### [What the task asks]
Transcribe the listing below from its opening line up to and including the line that contains "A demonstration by"; reproduce nothing else.

### [Exercise data]
::::::::

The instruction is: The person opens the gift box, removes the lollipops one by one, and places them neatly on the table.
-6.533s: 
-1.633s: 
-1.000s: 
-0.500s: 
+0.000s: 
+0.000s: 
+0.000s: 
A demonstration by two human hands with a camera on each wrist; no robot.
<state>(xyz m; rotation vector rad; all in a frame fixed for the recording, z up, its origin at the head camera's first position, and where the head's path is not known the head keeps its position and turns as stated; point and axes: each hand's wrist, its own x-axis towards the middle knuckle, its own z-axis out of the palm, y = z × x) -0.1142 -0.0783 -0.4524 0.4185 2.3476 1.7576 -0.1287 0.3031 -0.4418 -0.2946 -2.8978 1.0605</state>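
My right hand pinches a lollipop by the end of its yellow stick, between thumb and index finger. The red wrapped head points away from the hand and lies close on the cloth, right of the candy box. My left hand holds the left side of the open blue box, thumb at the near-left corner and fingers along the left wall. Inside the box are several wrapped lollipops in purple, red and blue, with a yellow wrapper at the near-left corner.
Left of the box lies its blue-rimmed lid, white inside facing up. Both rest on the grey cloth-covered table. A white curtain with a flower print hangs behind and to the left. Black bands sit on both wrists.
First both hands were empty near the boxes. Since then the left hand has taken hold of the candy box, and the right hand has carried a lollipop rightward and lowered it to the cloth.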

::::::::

### [Exercise solution]
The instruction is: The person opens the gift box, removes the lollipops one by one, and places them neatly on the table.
-6.533s: 
-1.633s: 
-1.000s: 
-0.500s: 
+0.000s: 
+0.000s: 
+0.000s: 
A demonstration by two human hands with a camera on each wrist; no robot.

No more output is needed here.